The next target is to estimate \(\mathcal {I}(\langle \mathcal {I}^{1-\alpha } \psi ',\psi ' \rangle )(t_n)\). Preceding this, we need to bound \(\Vert \psi '\Vert \) in the next lemma.

Lemma 5

We have \(\Vert \psi '(t)\Vert \le t^{\sigma -1}\) for \(t\in I_1\).

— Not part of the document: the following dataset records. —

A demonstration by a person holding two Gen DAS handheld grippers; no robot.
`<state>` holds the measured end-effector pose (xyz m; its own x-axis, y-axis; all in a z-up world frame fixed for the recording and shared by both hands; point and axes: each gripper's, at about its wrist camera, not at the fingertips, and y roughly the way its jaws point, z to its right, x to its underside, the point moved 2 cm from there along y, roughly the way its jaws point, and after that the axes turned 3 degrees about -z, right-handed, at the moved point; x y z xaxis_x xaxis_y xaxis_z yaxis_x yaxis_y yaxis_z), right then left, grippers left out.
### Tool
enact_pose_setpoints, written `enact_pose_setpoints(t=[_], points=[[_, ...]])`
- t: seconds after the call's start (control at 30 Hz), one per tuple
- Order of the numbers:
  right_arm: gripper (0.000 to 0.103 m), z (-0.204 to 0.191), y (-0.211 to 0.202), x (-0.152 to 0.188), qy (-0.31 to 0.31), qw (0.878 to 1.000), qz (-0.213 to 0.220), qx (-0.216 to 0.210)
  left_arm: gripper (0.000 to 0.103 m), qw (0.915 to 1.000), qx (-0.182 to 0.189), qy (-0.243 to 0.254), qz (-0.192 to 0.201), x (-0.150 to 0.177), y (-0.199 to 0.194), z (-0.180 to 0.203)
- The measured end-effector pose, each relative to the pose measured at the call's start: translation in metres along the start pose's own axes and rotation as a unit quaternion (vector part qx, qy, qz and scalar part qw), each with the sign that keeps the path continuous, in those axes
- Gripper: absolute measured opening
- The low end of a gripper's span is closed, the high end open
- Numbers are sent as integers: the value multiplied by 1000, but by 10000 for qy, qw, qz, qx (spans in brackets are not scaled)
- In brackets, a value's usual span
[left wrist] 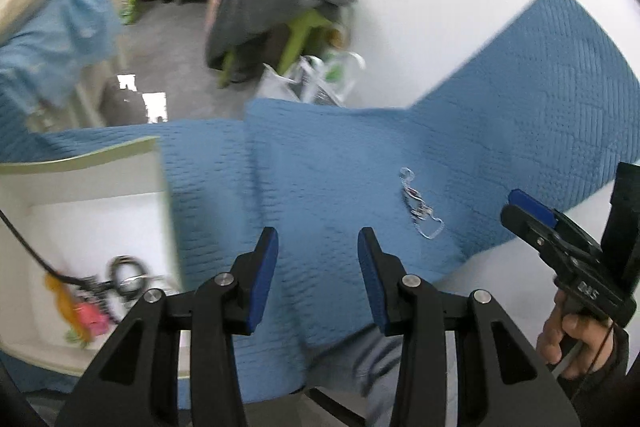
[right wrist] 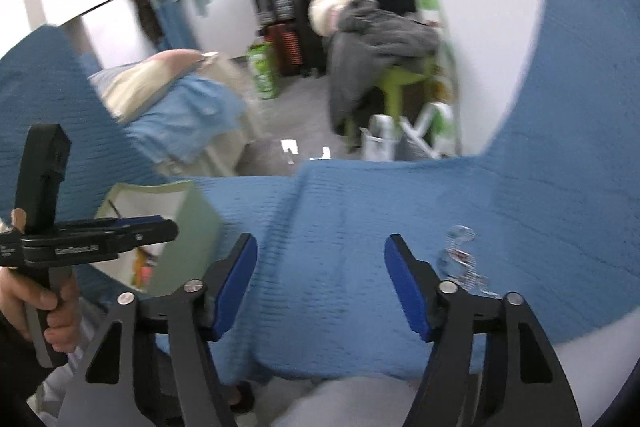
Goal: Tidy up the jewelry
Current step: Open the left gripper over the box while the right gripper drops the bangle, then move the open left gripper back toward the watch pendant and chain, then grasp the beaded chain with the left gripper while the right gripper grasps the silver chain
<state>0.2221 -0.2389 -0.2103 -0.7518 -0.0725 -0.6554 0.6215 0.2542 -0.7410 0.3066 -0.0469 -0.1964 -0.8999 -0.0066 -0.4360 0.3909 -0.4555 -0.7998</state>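
A tangle of silver jewelry [left wrist: 419, 207] lies on a blue quilted cloth [left wrist: 320, 167]; in the right wrist view the jewelry [right wrist: 464, 259] sits just right of my right finger. A white box [left wrist: 80, 219] at the left holds dark rings, a black cord and orange and pink pieces [left wrist: 92, 303]; the same box [right wrist: 168, 227] shows pale green outside. My left gripper [left wrist: 318, 247] is open over bare cloth, nothing between its pads. My right gripper [right wrist: 320, 259] is open too, also with nothing in it, and appears as a black tool [left wrist: 560, 239] at the right edge.
A person's hand [left wrist: 576, 343] grips the right tool; another hand [right wrist: 40, 311] holds the left one [right wrist: 100, 239]. Behind the cloth's far edge are a green stool [left wrist: 296, 39] piled with grey clothes, bags on the floor and a chair draped with blue fabric [left wrist: 60, 39].
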Motion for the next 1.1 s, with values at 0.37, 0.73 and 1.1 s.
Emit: enact_pose_setpoints(t=[0.37,0.73,1.1], points=[[54,124,31,44,412,9972,-370,501,38,9964,487,328,-610,-5,93,78],[38,158,98,68,-185,9944,-789,675,29,9901,895,-3,-1084,-15,180,103],[24,165,138,77,-625,9917,-759,823,28,9876,915,246,-1255,-27,236,123]])
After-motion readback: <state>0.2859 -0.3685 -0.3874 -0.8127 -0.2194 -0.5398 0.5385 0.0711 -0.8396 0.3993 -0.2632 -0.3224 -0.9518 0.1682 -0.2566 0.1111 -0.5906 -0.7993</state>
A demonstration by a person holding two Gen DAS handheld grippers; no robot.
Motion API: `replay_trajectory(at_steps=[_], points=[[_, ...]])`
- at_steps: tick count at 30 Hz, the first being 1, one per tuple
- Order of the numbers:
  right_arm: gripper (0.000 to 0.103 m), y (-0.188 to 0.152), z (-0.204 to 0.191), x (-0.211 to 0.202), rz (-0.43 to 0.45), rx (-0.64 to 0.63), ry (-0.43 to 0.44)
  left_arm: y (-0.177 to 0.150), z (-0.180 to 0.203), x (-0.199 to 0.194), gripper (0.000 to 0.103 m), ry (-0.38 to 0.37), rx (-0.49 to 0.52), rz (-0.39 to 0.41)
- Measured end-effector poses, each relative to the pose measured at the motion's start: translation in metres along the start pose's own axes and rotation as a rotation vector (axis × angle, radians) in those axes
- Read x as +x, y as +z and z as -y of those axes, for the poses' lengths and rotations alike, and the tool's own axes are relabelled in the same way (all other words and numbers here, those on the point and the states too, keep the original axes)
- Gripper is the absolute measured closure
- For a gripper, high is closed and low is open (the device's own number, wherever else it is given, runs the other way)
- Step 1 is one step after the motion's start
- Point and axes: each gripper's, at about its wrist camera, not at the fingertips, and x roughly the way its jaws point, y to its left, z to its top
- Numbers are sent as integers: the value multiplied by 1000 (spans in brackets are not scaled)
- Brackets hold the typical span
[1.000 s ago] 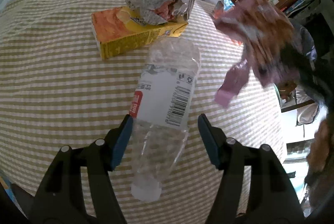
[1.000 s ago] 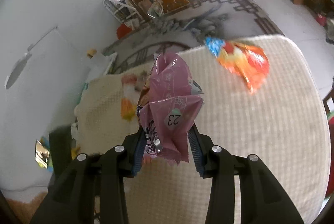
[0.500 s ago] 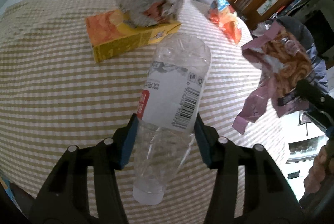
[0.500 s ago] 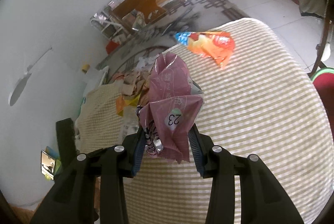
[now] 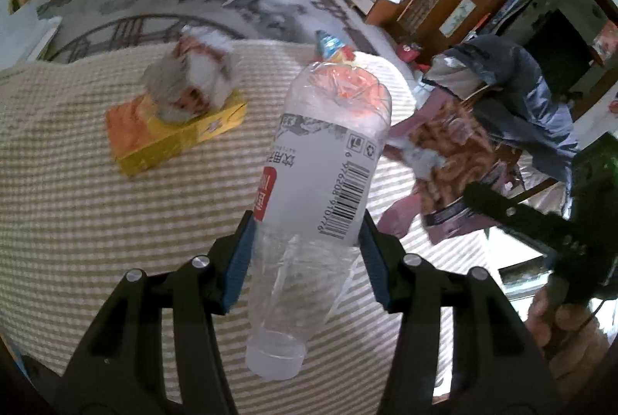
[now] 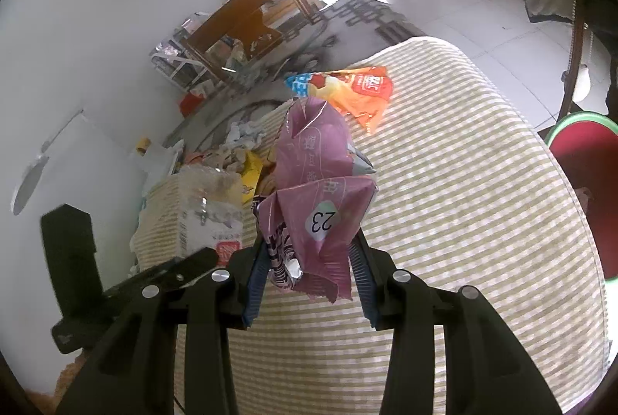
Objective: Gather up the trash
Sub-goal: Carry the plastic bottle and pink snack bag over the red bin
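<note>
My left gripper (image 5: 307, 252) is shut on a clear crushed plastic bottle (image 5: 320, 179) with a white label, held above the striped tablecloth (image 5: 77, 206). My right gripper (image 6: 309, 276) is shut on a crumpled pink snack wrapper (image 6: 316, 191), lifted over the table; the same wrapper (image 5: 444, 152) shows at the right of the left wrist view. A yellow-orange carton (image 5: 170, 129) with crumpled paper (image 5: 193, 75) on top lies on the table. An orange snack bag (image 6: 355, 90) rests near the far table edge.
The round table's edge curves at the right, with a red and green stool (image 6: 583, 160) beside it. A chair with a dark jacket (image 5: 513, 94) stands past the table. A wooden bench (image 6: 239, 24) and patterned rug lie beyond. A hand (image 5: 556, 330) grips the right tool.
My left gripper closed on the bottle and lifted it off the cloth. The right gripper carried the pink wrapper sideways over the table, closer to the left gripper.
</note>
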Motion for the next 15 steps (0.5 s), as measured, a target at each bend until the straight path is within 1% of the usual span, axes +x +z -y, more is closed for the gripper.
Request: replay_trajectory(at_steps=[5, 15], points=[[64, 3, 8, -4, 10, 17, -10, 7, 12, 1, 53, -17, 13, 9], [64, 8, 29, -19, 47, 56, -26, 11, 30, 2, 53, -31, 31, 18]])
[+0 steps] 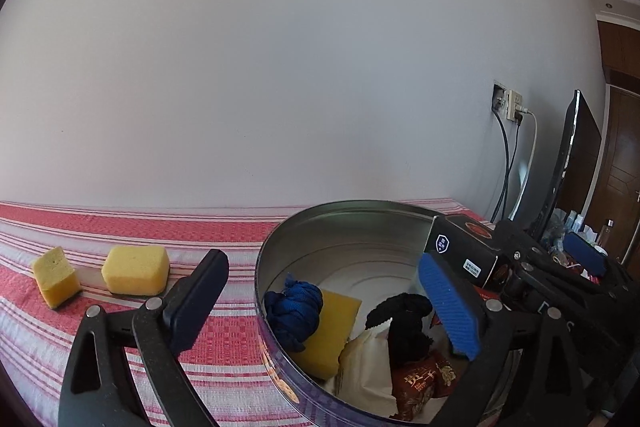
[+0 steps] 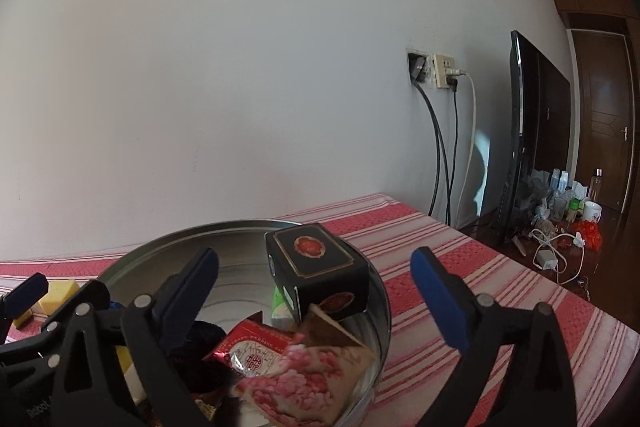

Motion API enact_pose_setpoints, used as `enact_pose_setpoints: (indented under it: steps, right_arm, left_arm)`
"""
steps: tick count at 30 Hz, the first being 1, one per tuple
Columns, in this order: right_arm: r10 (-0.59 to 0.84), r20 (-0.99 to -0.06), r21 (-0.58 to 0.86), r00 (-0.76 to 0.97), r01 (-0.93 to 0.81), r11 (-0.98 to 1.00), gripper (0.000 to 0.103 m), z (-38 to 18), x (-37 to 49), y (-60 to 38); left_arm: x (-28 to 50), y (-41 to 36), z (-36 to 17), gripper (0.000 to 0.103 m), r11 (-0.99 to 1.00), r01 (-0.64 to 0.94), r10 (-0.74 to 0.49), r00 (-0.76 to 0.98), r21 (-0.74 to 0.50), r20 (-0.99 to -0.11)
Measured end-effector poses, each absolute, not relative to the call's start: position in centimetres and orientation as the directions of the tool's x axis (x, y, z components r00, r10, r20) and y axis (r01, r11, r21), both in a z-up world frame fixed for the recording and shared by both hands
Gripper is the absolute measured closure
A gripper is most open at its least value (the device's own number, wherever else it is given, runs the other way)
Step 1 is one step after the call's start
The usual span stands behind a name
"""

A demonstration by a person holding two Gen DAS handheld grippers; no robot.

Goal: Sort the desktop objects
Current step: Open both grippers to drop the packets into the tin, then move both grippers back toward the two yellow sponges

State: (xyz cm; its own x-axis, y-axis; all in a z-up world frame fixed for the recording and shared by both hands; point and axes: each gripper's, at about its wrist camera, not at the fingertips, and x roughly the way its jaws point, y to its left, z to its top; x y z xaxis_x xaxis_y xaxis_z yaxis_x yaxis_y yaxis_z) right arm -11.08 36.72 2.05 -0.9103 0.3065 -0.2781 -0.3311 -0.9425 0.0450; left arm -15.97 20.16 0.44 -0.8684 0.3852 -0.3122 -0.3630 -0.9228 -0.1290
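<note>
A round metal tin (image 1: 340, 223) stands on the red striped cloth. It holds a blue cloth bundle (image 1: 294, 307), a yellow sponge (image 1: 332, 331), a black cloth (image 1: 404, 323), snack packets (image 1: 420, 383) and a black box (image 1: 460, 251). My left gripper (image 1: 322, 257) is open, one finger outside the tin's left wall and the other over its contents. Two yellow sponges (image 1: 136, 269) (image 1: 56, 277) lie on the cloth to the left. My right gripper (image 2: 314, 255) is open over the tin (image 2: 384, 307). The black box (image 2: 316, 263) stands between its fingers, untouched, above a red packet (image 2: 252, 347) and a pink floral packet (image 2: 304, 383).
A white wall runs close behind the table. To the right are a wall socket with hanging cables (image 2: 440, 71), a dark flat screen (image 2: 520, 131), and a low surface with bottles, a mug and a charger (image 2: 560, 211). The striped cloth (image 2: 460, 259) ends at the table's right edge.
</note>
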Motion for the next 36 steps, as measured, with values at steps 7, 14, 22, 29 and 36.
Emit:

Moreover, \(\Vert \psi '(t)\Vert \le C\tau ^2\tau _n^{-1}t_n^\delta \) for \(t\in I_n\) with \(n\ge 2,\) and for \(\delta >0\).

Proof

Differentiating (3.1) and (3.3), we see for \(t\in I_n\) that

$$\begin{aligned} \psi '(t)=\frac{1}{\tau _n}\int _{t_{n-1}}^t(s-t_{n-1})u''(s)\,ds -\frac{1}{\tau _n}\int _t^{t_n}(t_n-s)u''(s)\,ds+\tau _n^{-1}(\psi ^n-\psi ^{n-1}). \end{aligned}$$

Thus, if \(t\in I_1\) then, by (2.11), Corollary 1, and the fact that \(\psi ^0=0,\)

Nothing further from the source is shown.